Namun belakangan ini banyak kabar yang mengatakan bahwa Indonesia tengah meninjau kembali kesepakatan senilai 8,1 miliar dolar tersebut.
Media China bahkan terang-terangan menyebut jika Indonesia merasa tidak nyaman atas kinerja buruk sistem Prancis yang digunakan Angkatan Udara India.
Media asing lain mengatakan lebih baik membeli pesawat tempur China yang lebih murah dan lebih banyak, ketimbang menghabiskan uang untuk membeli 42 unit Rafale.
Baca Juga:
Sebelumnya media Bulgarian Military dalam artikelnya “Rafale deal at risk as Indonesia probes combat shortfall rumors” membahas mengenai kabar pesanan 42 unit Rafale oleh Indonesia.
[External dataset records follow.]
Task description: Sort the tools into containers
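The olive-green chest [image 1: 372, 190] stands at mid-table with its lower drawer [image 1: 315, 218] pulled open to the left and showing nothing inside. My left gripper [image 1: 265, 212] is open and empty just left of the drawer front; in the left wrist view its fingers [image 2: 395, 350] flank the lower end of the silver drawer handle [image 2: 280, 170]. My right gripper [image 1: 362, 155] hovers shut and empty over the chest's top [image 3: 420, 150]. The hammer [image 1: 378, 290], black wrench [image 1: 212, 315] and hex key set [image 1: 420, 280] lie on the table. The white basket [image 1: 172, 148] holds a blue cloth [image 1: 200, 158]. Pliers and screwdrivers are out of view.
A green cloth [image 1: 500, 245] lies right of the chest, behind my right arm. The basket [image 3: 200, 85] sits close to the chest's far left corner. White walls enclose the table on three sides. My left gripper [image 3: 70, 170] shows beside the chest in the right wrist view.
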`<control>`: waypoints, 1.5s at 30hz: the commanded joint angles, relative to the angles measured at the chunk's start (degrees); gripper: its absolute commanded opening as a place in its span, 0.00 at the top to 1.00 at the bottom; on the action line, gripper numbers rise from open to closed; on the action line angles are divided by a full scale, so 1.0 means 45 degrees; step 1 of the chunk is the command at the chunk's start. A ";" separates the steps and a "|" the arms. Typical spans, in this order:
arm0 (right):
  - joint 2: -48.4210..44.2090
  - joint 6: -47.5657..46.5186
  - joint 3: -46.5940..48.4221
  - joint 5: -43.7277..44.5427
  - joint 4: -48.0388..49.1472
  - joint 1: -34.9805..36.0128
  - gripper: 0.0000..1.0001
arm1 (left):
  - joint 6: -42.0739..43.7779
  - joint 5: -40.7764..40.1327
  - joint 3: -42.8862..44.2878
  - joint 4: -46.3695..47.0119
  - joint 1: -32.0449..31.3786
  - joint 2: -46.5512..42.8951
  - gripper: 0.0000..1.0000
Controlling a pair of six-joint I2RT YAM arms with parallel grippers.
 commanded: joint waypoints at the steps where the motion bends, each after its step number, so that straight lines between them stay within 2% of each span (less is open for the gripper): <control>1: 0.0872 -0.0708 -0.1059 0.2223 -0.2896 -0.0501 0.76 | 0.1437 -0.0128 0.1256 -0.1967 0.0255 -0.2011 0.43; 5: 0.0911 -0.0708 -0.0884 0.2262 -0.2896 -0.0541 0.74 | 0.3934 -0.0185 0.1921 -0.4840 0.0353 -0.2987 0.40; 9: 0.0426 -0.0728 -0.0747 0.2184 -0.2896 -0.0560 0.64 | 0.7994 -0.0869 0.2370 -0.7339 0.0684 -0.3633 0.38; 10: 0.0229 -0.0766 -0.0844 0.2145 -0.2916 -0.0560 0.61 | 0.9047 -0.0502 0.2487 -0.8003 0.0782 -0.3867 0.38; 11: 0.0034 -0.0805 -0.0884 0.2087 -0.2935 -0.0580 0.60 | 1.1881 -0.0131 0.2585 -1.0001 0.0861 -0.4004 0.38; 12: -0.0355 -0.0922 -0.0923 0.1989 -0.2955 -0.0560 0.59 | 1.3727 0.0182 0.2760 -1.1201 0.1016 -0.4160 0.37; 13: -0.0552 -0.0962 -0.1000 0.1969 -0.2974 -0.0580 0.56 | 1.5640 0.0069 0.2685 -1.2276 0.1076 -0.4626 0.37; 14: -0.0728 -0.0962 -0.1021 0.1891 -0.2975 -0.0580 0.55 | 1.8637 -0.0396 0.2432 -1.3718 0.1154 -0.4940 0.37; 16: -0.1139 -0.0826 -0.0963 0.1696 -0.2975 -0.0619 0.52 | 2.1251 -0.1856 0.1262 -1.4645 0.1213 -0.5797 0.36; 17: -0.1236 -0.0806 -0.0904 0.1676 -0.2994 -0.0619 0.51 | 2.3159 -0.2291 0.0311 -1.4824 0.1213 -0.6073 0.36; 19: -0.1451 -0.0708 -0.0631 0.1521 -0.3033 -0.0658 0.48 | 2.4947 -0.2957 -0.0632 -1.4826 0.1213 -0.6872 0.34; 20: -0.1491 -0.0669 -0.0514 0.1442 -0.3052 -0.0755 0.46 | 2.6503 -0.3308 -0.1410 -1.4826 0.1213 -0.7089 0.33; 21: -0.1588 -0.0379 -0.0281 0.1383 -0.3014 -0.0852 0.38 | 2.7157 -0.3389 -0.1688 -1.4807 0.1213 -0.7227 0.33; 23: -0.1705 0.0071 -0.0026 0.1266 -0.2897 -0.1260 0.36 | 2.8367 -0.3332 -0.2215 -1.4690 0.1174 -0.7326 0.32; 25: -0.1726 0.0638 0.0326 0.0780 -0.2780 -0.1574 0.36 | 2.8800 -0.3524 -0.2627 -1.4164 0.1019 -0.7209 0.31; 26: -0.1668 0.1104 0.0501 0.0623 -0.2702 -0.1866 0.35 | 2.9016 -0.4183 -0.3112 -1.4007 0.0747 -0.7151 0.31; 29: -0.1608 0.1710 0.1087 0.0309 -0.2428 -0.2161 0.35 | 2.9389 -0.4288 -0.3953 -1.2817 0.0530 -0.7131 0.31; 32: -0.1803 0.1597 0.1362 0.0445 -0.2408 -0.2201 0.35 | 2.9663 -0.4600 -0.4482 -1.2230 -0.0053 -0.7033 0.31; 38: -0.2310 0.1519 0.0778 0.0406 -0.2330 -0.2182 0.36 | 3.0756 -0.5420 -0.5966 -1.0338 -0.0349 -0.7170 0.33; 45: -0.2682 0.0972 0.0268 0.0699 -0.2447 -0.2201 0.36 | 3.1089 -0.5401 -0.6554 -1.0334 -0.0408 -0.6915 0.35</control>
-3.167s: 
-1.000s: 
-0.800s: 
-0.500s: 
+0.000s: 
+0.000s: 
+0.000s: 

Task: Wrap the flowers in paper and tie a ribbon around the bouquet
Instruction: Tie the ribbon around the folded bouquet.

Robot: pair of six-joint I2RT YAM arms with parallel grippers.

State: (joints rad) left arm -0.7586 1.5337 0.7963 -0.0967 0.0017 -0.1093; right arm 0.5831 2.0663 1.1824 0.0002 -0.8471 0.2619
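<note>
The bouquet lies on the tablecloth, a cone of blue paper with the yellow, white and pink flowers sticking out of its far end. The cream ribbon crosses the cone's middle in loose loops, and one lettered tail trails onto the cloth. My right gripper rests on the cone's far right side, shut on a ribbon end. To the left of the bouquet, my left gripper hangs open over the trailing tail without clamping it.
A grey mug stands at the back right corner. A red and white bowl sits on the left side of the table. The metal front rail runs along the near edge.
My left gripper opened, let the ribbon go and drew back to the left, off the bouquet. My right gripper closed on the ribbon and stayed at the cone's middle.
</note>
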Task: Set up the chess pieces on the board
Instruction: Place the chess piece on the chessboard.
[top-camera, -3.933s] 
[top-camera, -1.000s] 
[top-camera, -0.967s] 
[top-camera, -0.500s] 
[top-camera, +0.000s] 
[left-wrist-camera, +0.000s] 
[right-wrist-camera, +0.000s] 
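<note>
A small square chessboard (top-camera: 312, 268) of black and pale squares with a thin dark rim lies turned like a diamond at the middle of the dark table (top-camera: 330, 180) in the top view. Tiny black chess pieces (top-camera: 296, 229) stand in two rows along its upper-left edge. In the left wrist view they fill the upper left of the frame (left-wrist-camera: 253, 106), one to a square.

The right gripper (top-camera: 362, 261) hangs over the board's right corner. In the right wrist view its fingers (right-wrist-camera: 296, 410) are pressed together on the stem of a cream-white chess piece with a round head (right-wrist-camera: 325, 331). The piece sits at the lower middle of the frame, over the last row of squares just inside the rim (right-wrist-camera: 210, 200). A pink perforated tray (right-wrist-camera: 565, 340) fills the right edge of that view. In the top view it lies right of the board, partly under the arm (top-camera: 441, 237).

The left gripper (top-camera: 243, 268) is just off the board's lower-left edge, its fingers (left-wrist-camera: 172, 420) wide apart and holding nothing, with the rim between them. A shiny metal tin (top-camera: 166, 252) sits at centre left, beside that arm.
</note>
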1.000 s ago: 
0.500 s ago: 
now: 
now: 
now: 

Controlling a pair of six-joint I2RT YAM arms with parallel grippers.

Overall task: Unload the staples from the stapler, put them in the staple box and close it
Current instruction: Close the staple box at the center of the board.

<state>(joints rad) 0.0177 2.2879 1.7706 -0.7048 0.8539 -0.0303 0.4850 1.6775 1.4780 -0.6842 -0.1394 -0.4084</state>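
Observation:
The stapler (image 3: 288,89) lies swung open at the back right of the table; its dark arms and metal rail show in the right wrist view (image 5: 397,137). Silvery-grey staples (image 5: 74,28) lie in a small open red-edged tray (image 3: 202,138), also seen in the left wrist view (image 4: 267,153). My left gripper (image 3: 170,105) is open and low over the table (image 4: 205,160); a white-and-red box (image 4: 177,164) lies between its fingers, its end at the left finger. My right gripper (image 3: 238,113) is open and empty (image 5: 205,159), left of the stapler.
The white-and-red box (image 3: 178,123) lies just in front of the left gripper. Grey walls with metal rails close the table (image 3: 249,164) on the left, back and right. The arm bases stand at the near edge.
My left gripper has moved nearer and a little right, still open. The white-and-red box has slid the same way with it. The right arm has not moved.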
Artikel tersebut mengatakan bahwa Kementerian Pertahanan Indonesia telah meninjau kembali performa tempur Rafale dalam kesepakatan senilai 8,1 miliar dolar tersebut.
Kabar tersebut sebelumnya dimuat oleh media asing bernama Galaxi Amilitar.
Kendati demikian tidak memberikan bukti pasti bahwa Kementerian Pertahanan Indonesia telah mulai meninjau kontraknya dengan Dassault Aviation, perusahaan yang memproduksi Rafale.
Sementara itu, Kementerian Pertahanan RI belum secara terbuka merinci ruang lingkup tinjauannya.
Baca Juga:
Namun anggota senior Komisi I DPR, Dave Laksono, yang mengawasi pertahanan dan urusan luar negeri, mendesak kehati-hatian dalam menafsirkan laporan tersebut.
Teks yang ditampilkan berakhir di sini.